┌─ Data segment

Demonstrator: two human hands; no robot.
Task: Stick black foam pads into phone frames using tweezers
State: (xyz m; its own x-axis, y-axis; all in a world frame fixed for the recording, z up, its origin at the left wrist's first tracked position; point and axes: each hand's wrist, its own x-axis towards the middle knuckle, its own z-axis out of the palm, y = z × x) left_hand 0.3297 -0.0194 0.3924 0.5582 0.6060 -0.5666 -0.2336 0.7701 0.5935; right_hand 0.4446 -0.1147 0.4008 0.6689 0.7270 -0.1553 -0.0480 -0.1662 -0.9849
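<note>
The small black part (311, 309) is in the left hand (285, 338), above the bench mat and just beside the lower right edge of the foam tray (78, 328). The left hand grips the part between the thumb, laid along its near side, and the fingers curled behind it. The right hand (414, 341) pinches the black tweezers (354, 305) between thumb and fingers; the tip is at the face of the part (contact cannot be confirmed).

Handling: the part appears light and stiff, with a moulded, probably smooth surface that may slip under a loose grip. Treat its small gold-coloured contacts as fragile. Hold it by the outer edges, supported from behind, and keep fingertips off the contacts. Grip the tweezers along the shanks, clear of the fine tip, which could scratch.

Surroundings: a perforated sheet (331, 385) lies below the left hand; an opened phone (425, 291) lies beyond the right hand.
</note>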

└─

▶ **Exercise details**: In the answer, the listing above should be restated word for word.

▶ **Written reply**:
Demonstrator: two human hands; no robot.
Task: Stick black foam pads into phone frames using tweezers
State: (xyz m; its own x-axis, y-axis; all in a world frame fixed for the recording, z up, its origin at the left wrist's first tracked position; point and axes: each hand's wrist, its own x-axis towards the middle knuckle, its own z-axis out of the palm, y = z × x) left_hand 0.3297 -0.0194 0.3924 0.5582 0.6060 -0.5666 -0.2336 0.7701 0.5935; right_hand 0.4446 -0.1147 0.4008 0.6689 0.7270 -0.1553 -0.0480 -0.1662 -0.9849
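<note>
The small black part (311, 309) is in the left hand (285, 338), above the bench mat and just beside the lower right edge of the foam tray (78, 328). The left hand grips the part between the thumb, laid along its near side, and the fingers curled behind it. The right hand (414, 341) pinches the black tweezers (354, 305) between thumb and fingers; the tip is at the face of the part (contact cannot be confirmed).

Handling: the part appears light and stiff, with a moulded, probably smooth surface that may slip under a loose grip. Treat its small gold-coloured contacts as fragile. Hold it by the outer edges, supported from behind, and keep fingertips off the contacts. Grip the tweezers along the shanks, clear of the fine tip, which could scratch.

Surroundings: a perforated sheet (331, 385) lies below the left hand; an opened phone (425, 291) lies beyond the right hand.
</note>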

This answer has now been given in full.